- 4 cups beach spinach (tetragonia/Warrigal greens)
- 75g Bunya nuts, grated
- 500g ricotta (full cream, well drained)
- 2 egg yolks
- sea salt flakes and freshly-ground white pepper
- 1 cup plain flour
- 600ml cream
- 100g live yoghurt
- 1 tsp dried native thyme
- 120g fresh buffalo curd, crumble
Preparation time: 15 minutes
Cooking time: 2 hours
1 Blanch the beach spinach until wilted, then chop very finely. Mix with the bunya nuts, ricotta and yolks, season with salt and pepper, then mix until smooth. Add the flour, then mix until a paste forms. Use a small spoon to make egg shaped pieces, then blanch in boiling water until they float for 30 seconds, scoop out and set aside.

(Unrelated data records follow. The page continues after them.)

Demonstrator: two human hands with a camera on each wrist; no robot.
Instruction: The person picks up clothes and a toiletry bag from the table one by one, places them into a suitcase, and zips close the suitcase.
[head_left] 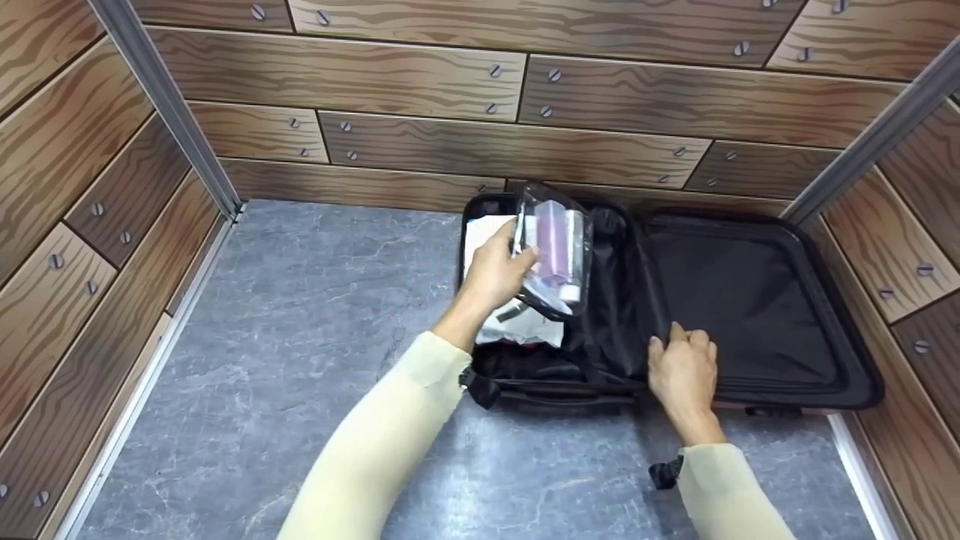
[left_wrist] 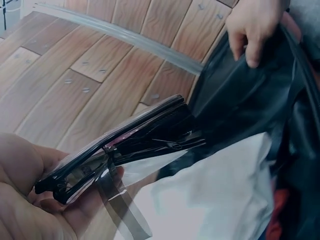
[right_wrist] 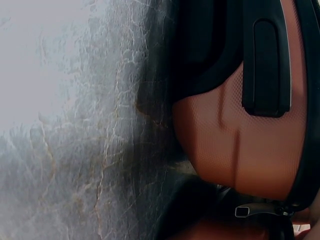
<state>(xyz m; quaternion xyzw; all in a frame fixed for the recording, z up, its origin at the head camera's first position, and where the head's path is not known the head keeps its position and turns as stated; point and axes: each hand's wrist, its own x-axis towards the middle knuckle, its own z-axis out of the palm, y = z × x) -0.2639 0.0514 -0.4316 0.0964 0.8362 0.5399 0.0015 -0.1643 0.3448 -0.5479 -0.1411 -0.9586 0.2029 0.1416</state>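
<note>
Plank-print walls (head_left: 420, 75) edge the floor (head_left: 322, 300). My left hand (head_left: 493, 276) pinches a pouch (head_left: 553, 240) over the suitcase (head_left: 742, 315); at four o'clock from that hand, my right hand (head_left: 682, 369) grips the flap (head_left: 651, 281).

1. We could read no text, brand, number or sign in any of the three views.
2. On the purple item (head_left: 553, 240) and the white-capped container (head_left: 574, 247) inside the clear pouch (head_left: 536, 193), we made out no lettering.
3. On the white packet (left_wrist: 200, 195) and the orange shell of the suitcase (right_wrist: 250, 160), we found nothing legible either.
</note>
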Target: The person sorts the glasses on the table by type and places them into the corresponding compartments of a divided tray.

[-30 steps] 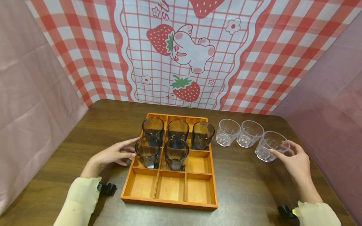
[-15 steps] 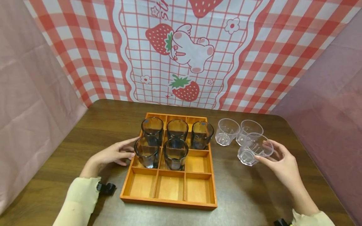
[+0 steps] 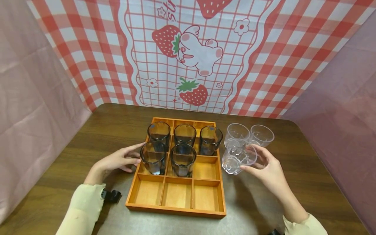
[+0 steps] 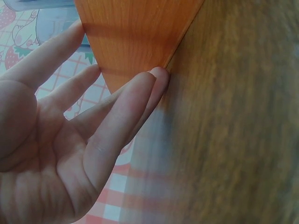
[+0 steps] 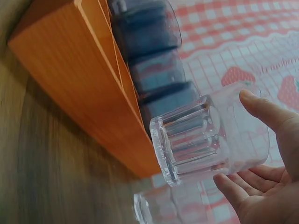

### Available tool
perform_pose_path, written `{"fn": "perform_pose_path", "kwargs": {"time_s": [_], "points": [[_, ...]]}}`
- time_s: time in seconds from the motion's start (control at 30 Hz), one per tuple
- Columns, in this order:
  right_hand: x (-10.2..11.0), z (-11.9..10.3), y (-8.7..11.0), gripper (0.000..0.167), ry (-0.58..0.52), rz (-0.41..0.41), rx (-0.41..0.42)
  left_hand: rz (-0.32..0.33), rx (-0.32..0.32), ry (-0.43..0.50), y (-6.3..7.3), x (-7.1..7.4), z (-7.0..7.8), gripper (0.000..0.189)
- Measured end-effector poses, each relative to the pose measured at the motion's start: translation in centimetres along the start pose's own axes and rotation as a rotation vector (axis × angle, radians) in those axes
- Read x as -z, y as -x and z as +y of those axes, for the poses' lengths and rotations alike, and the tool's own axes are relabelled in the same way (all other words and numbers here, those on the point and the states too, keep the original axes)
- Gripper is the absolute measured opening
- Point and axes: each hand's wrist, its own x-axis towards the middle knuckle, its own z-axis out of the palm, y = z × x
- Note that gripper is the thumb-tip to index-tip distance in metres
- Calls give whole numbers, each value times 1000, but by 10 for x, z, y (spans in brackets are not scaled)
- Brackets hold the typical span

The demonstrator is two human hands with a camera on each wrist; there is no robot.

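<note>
My right hand (image 3: 268,169) grips a clear cup (image 3: 233,161) near its rim, thumb on one side and fingers on the other. The cup is tilted, its base toward the tray's right side; in the right wrist view this faceted clear cup (image 5: 201,140) is off the table. A wooden divided tray (image 3: 176,211) holds several dark smoky glasses (image 3: 182,161), three in a row behind and two in front. At the tray's left wall, my left hand (image 3: 117,160) has its fingertips against the wood, with fingers loosely extended around nothing, as the left wrist view also shows.
Two more clear cups stand right of the tray: one cup (image 3: 238,130) partly hidden behind the held one, another cup (image 3: 262,133) beside it. A checked strawberry cloth (image 3: 191,58) hangs behind the brown table (image 3: 264,209), with pink cloth (image 3: 337,104) at the sides.
My right hand has carried the clear cup leftward from the right end of the clear-cup row, in front of the other two, to beside the tray. My left hand has stayed put.
</note>
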Motion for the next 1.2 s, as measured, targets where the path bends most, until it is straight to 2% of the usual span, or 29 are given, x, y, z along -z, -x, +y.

2 Warm the cream to blood temperature, then stir in the yoghurt. Set aside for 2 hours, then beat until the cream splits and forms butter. Continue beating, drain liquid from time to time, until thickened.
3 Put 75g butter in a large pan over a moderate heat and cook until lightly browned. Add the gnudi, cook for 3 minutes, then add another 75g butter, native thyme and curd, toss gently, then serve.